Furthermore, there is an increasing scientific consensus that we need to protect the environment from growing pollution, while frustrated drivers continue to bear the cost of emissions through surging gas prices. On these premises governments have been pushing policies that foster sustainable consumption and production efforts. These calls for action reinforce the belief that the clean energy sector is definitely here to stay. Spearheading the progression are two frontrunners: lithium and graphite. Both are key resources in developing higher-range and lower-cost electric vehicles, specifically in the application of lithium batteries.
Graphite is a key component in rechargeable lithium batteries. With China cutting back production and with the West's supply replacement and much needed new supply not on stream, graphite's price value is yet to level. By comparison, lithium, which has already gone through one price surge, is seeing its demand prices firming, and with the rechargeable battery industry for electric vehicles (EVs) and consumer electronics driving demand, forecasters believe lithium's price could as much as double in value in the near future.
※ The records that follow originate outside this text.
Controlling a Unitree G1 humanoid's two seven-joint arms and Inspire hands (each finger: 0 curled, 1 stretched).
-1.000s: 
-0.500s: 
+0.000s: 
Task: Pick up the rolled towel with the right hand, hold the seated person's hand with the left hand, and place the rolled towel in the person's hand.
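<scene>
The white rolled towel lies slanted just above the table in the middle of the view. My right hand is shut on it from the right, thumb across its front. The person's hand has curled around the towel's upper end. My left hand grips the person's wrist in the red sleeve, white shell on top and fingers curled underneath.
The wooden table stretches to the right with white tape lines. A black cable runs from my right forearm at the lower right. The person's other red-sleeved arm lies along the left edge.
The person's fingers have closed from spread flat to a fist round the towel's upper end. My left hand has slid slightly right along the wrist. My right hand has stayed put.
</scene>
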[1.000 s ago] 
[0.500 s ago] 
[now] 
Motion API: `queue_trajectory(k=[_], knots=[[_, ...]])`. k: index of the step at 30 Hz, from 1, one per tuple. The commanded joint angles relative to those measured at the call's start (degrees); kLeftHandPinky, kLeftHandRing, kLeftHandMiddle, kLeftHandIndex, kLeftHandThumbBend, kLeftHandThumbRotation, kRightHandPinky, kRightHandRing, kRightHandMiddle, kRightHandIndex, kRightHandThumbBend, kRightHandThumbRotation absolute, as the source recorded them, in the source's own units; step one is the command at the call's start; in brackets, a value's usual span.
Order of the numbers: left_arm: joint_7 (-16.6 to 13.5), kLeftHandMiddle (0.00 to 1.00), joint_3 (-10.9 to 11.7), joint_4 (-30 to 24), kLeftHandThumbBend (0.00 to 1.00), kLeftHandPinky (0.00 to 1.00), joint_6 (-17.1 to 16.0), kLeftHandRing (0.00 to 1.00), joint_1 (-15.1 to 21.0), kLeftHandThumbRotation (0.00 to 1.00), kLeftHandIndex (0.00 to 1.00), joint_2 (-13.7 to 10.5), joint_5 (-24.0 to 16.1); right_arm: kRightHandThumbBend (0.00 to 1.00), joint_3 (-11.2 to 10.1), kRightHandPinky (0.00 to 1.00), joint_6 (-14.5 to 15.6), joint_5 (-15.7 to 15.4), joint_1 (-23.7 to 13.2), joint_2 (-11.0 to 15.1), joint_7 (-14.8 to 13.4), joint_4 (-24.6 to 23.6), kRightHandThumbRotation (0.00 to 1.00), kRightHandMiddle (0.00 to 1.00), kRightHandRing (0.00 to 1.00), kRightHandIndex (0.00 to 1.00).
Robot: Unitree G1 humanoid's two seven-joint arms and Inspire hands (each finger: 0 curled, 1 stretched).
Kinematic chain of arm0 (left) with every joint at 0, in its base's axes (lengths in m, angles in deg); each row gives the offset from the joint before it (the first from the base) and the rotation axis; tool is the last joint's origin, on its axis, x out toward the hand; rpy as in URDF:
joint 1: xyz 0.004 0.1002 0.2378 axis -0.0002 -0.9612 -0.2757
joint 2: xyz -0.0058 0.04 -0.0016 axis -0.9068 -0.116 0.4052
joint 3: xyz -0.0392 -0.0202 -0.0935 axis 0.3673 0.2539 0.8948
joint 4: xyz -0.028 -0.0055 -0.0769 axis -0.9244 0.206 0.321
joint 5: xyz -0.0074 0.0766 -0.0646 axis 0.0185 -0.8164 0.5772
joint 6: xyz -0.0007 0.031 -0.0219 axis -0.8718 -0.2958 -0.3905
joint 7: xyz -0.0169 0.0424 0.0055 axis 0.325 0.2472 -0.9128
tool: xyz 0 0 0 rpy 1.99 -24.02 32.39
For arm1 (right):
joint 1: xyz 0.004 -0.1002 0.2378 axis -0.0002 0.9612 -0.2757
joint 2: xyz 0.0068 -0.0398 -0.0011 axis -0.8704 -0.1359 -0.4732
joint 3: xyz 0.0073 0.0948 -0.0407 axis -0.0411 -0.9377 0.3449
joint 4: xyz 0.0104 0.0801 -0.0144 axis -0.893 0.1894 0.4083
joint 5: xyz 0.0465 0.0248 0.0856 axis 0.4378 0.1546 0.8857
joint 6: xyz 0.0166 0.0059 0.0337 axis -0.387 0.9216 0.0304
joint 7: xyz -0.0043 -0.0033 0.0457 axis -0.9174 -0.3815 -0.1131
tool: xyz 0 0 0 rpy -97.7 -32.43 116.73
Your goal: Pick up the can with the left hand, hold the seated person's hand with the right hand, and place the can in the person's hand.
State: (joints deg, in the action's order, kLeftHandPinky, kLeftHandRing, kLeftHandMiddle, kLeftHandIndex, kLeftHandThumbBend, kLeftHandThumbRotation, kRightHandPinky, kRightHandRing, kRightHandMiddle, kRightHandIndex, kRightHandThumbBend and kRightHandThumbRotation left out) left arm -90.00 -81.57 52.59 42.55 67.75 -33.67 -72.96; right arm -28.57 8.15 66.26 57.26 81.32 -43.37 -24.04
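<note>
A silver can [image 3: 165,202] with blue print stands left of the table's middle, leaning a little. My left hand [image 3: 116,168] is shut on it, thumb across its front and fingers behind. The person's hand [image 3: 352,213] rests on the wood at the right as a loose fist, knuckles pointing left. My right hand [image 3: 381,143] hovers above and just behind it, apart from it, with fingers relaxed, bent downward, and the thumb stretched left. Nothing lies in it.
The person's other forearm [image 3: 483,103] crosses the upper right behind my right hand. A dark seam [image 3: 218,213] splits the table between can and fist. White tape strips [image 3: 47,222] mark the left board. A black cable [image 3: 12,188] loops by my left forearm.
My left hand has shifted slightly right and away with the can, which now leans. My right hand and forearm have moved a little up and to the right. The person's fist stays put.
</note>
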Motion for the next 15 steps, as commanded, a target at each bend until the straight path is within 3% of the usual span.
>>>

Lithium is the next step to reducing greenhouse gasses and supporting sustainable development—it is a vital component in many environmental technologies. It is the lightest of the metals and provides considerable savings due to its high energy density, which is crucial for energy storage in mobility applications. Already the most widely used battery in portable electronics, the lithium battery is also the choice of preference for plug-in hybrids, mainly for its chemical attribute allowing us to create the batteries with specific power and energy capacity without the so-called memory effect—with every charging cycle the battery loses part of its capacity.
There is currently no substitute for lithium; hence it has to be either obtained through salar brines by way of evaporation or through mined hard rock.
Recognizing the advantages to being in the rare metal and rechargeable energy space, several companies have been building up their rare metal resources, one such company being International Lithium Corp. (ILC: TSX.V).
International Lithium is a global lithium and rare metals exploration company with a dynamic portfolio of projects worldwide, particularly in lithium-rich Argentina, Ireland and Canada.
ILC was successfully launched into the market in 2011 through a spin-out from their parent company TNR Gold Corp. With their previous experience, a strong management team as well as a balanced portfolio, ILC was able to secure Ganfeng Lithium Co. Ltd., a globally recognized lithium manufacturer as a key partner and investor.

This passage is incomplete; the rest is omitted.